TASK STATEMENT
Take the material below and reproduce, word for word, only the lines from the line with "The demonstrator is" through the line with "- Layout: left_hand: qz".

>>

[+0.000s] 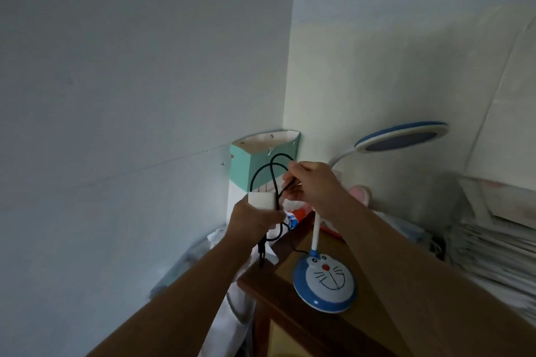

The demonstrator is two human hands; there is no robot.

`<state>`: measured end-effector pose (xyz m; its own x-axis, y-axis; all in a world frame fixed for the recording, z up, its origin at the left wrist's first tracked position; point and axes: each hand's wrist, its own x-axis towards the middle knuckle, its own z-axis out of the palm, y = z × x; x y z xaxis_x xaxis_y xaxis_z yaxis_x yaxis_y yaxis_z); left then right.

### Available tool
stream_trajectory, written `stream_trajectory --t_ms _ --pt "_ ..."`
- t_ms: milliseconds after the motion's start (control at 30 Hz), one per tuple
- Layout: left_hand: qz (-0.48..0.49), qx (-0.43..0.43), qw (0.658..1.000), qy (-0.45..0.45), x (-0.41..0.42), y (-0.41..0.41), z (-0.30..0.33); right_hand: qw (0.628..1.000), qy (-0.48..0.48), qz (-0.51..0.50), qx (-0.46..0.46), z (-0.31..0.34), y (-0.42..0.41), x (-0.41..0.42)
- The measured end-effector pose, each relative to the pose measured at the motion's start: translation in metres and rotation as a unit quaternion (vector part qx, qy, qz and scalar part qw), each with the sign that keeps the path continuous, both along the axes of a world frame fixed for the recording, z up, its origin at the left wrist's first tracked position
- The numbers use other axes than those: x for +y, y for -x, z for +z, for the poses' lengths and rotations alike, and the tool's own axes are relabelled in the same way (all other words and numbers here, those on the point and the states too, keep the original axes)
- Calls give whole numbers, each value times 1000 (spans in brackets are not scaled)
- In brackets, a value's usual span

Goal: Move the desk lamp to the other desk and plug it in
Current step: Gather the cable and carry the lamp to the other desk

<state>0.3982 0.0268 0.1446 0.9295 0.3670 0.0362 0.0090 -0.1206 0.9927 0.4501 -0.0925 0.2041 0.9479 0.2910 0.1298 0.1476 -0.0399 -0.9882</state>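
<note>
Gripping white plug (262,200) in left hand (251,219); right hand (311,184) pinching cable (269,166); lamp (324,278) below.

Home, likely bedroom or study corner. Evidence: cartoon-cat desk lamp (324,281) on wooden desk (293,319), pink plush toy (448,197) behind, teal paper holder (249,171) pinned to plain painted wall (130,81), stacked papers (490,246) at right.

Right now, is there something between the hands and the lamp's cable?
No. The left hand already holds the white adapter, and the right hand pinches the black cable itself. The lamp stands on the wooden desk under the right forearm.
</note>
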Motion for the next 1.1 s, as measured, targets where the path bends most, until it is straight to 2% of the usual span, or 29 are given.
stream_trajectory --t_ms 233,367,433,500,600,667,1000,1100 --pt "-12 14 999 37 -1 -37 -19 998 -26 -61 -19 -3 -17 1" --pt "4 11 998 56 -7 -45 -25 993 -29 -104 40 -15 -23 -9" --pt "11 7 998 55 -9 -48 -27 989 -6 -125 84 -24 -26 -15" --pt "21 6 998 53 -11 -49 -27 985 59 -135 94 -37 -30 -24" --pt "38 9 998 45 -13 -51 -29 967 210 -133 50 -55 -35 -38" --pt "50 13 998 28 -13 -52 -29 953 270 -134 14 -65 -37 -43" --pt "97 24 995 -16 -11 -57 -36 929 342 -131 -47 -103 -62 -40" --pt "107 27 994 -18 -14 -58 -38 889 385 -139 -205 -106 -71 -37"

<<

SOLUTION FOR THIS EXERCISE
The demonstrator is two human hands; there is no robot.

`<state>`: measured end-effector pose (xyz m; its own x-axis, y-axis; all in a world frame fixed for the recording, z up, its origin at the left wrist's first tracked position; point and axes: each hand's wrist, its own x-axis towards the middle knuckle, its own z-axis out of the palm, y = z × x; x y z xaxis_x xaxis_y xaxis_z yaxis_x yaxis_y yaxis_z); left then right.

### Available tool
stream_trajectory, written `stream_trajectory --t_ms _ --pt "_ ..."`
- t_ms: milliseconds after the motion's start (control at 30 Hz), one per tuple
- Layout: left_hand: qz (-0.48..0.49), qx (-0.43..0.43), qw (0.658..1.000), qy (-0.45..0.45), x (-0.41..0.42), y (-0.41..0.41), z (-0.30..0.33); right_hand: qw (0.628..1.000), qy (-0.48..0.48), qz (-0.51..0.50), qx (-0.46..0.46), z (-0.31..0.34), y (-0.42..0.41), x (-0.41..0.42)

The exercise is done, and no more output is needed.